Restate word for word the lines that begin the listing and end with the line holding "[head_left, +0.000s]".

* **Dataset extract**:

========================

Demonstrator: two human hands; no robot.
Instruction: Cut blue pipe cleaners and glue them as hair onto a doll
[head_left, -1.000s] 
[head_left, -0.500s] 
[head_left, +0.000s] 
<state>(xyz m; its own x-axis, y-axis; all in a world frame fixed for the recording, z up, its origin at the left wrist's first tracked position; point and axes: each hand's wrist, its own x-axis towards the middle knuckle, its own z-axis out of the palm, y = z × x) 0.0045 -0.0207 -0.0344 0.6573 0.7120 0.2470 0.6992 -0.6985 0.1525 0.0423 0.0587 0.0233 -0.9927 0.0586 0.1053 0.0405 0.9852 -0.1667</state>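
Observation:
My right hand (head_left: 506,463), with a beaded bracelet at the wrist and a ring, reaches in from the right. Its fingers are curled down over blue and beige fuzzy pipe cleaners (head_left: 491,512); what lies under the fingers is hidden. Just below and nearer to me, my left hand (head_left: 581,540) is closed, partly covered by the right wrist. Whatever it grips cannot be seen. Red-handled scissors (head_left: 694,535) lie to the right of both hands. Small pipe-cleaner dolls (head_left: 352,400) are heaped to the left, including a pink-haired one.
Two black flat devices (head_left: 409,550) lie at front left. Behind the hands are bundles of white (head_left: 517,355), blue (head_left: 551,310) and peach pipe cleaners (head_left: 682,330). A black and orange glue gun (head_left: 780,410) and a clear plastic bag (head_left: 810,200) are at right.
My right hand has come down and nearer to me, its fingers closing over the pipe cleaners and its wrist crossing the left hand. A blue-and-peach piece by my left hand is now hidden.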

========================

* **Response to this exercise**:
Demonstrator: two human hands; no robot.
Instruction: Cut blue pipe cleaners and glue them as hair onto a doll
[head_left, -1.000s] 
[head_left, -0.500s] 
[head_left, +0.000s] 

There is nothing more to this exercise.